I conduct a multiple choice survey at the start and end of the semester and I would like to analyze whether students answers to questions change significantly from begin to end.
There will be students who answer the first one and don't the second one and vice versa, for numerous reasons. I want to drop those from the analysis.
Note that the students don't all answer at the exact same time (or even day.) Some may do it the day before the assignment or the day after so I can't rely on the date/time. I have to rely on the matching of email addresses.

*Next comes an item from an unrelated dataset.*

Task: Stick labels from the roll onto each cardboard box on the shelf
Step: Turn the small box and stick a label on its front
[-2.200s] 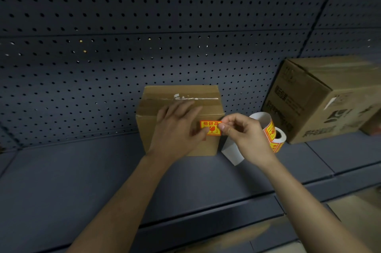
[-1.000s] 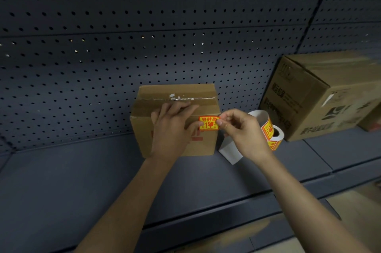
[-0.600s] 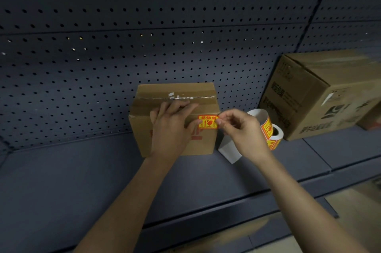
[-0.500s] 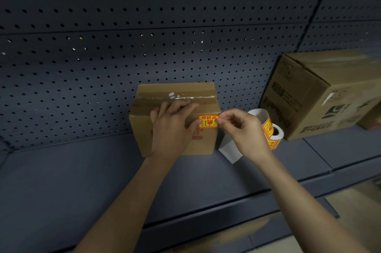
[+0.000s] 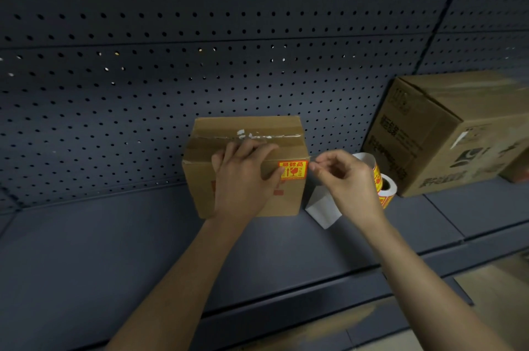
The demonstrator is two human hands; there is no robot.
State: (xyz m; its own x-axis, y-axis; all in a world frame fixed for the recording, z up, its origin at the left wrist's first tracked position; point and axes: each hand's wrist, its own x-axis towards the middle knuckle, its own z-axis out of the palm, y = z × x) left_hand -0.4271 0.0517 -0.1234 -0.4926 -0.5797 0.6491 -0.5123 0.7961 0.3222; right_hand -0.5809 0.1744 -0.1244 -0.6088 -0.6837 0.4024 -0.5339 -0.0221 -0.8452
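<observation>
A small cardboard box (image 5: 200,184) stands on the dark shelf (image 5: 86,250) against the pegboard. A red-and-yellow label (image 5: 294,170) is stuck at the top right of its front face. My left hand (image 5: 243,179) lies flat over the box's front, fingers on the top edge, thumb pressing the label's left end. My right hand (image 5: 343,179) hovers just right of the label with curled fingers, thumb and forefinger tips together, a small gap from the label. The label roll (image 5: 388,187) sits behind that hand; its white backing strip (image 5: 323,207) runs behind the palm.
A larger printed cardboard box (image 5: 446,133) stands on the shelf at the right, close to the roll. A dark pegboard wall (image 5: 200,36) backs the shelf. The shelf's front lip (image 5: 286,307) runs below my forearms, with floor visible beneath at the lower right.
The label went from being held at the box's front to lying flat on it. My right fingertips have let go of its right edge and drawn slightly right. My left thumb stays on it.
</observation>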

The questions have the usual "strongly agree or disagree, agree or disagree, or not sure.
My data file looks like this:
Email address: text
Time: date/time
Multiple Choice Q1: [agree, disagree, neutral]
Multiple Choice Q2: [agree, disagree, neutral]
I need to filter out the records for students who didn't answer twice (at begin and end of semester)
I need to come up with a way to quantify how much each answer changed.
I've played around with many ideas but they are all some form of brute-force old fashioned looping and saving.
Using Pandas I suspect there's a much more elegant way to do it.
Here is a model of the input:
input = pd.DataFrame({'email':
['joe#sample.com', 'jane#sample.com', 'jack#sample.com',
'joe#sample.com', 'jane#sample.com', 'jack#sample.com', 'jerk#sample.com'],
'date': ['jan 1 2019', 'jan 2 2019', 'jan 1 2019',
'july 2, 2019', 'july 1 2019', 'july 1, 2019', 'july 1, 2019'],
'are you happy?': ["yes", "no", "no", "yes", "yes", "yes", "no"],
'are you smart?': ['no', 'no', 'no', 'yes', 'yes' , 'yes', 'yes']})
and here's a model of the output:
output = pd.DataFrame({'question': ['are you happy?', 'are you smart?'],
'change score': [+0.6, +1]})
What a great exercise, thanks for suggesting it.
The logic of the change scores are that for "are you happy?" Joe stayed the same, and jack and jane went from no to yes, so (0 + 1 + 1)/3. And for "are you smart?" all three went from no to yes so (1 + 1 + 1)/3 = 1. jerk#sample.com is not counted because he didn't respond to the beginning survey just the ending one.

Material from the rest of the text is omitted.